I managed to join both of them together but not sure how to count how many time it appear for each person.
Any suggestion would be appreciated.
Edited: my join code:
val rdd = sc.textFile("dataset1")
val rdd2 = sc.textFile("dataset2")
val rddPair1 = rdd.map { x =>
var data = x.split(",")
new Tuple2(data(0), data(1))
}
val rddPair2 = rdd2.map { x =>
var data = x.split(",")
new Tuple2(data(0), data(1))
}
rddPair1.join(rddPair2).collect().foreach(f =>{
println(f._1+" "+f._2._1+" "+f._2._2)
})
Upvotes: 1
Views: 1377
Reputation: 41957
Using RDDs
, achieving the solution you desire, would be complex.
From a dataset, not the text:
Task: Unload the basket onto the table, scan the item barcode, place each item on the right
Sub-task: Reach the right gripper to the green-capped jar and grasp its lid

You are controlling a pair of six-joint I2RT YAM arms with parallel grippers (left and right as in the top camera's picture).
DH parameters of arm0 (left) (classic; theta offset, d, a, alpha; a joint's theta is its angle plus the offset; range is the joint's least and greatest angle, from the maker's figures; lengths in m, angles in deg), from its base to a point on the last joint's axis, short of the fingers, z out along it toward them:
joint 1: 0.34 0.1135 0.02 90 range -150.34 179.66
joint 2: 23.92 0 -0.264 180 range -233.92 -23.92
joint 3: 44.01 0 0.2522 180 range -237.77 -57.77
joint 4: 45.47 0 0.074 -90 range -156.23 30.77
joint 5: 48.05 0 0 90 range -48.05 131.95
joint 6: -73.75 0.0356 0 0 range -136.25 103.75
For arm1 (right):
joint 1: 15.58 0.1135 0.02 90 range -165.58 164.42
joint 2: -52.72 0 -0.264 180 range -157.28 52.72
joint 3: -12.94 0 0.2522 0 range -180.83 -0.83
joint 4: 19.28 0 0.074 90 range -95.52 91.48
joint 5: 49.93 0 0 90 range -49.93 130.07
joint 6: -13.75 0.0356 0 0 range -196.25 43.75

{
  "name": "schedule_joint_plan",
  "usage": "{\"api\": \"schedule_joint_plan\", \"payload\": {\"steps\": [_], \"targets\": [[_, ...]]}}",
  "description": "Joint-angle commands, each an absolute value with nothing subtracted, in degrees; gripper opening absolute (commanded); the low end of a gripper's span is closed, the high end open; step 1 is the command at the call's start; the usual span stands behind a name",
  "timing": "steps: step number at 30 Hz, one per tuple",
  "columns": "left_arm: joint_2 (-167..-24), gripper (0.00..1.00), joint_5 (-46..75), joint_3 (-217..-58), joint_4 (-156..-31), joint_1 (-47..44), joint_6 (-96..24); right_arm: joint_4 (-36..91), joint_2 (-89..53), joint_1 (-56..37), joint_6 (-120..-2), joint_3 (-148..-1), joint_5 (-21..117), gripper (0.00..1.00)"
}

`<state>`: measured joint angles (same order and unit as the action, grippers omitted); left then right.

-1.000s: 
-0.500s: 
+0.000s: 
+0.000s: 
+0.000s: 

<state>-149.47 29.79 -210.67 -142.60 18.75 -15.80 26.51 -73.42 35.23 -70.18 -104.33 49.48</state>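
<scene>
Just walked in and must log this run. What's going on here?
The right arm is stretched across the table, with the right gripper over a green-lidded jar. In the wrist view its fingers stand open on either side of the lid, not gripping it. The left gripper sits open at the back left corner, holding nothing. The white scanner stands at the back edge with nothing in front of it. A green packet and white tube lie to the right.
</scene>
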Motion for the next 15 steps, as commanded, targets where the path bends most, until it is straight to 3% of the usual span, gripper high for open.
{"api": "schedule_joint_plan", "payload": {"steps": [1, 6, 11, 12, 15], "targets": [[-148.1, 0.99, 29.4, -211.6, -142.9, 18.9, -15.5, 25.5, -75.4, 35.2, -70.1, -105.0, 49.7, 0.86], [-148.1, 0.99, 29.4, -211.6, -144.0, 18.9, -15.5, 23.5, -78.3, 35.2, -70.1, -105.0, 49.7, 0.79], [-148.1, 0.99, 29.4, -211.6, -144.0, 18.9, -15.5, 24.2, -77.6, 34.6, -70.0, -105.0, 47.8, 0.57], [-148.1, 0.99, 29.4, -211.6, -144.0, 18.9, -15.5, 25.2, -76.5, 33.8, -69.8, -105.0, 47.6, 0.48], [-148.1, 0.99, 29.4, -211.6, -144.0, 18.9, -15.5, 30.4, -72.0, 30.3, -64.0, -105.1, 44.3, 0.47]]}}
Not so much using dataframes
.
First step would be to read the two files you have into dataframes
as below
val df1 = sqlContext.read.format("com.databricks.spark.csv")
.option("header", true)
.load("dataset1")
val df2 = sqlContext.read.format("com.databricks.spark.csv")
.option("header", true)
.load("dataset1")
so that you should be having
df1
+---+------+-----+
|id |name |score|
+---+------+-----+
|1 |Bill |200 |
|2 |Bew |23 |
|3 |Amy |44 |
|4 |Ramond|68 |
+---+------+-----+
df2
+---+-------------------+
|id |message |
+---+-------------------+
|1 |i love Bill |
|2 |i hate Bill |
|3 |Bew go go ! |
|4 |Amy is the best |
|5 |Ramond is the wrost|
|6 |Bill go go |
|7 |Bill i love ya |
|8 |Ramond is Bad |
|9 |Amy is great |
+---+-------------------+
join
, groupBy
and count
should give your desired output as
df1.join(df2, df2("message").contains(df1("name")), "left").groupBy("name").count().as("count").show(false)
Final output would be
+------+-----+
|name |count|
+------+-----+
|Ramond|2 |
|Bill |4 |
|Amy |2 |
|Bew |1 |
+------+-----+
Upvotes: 2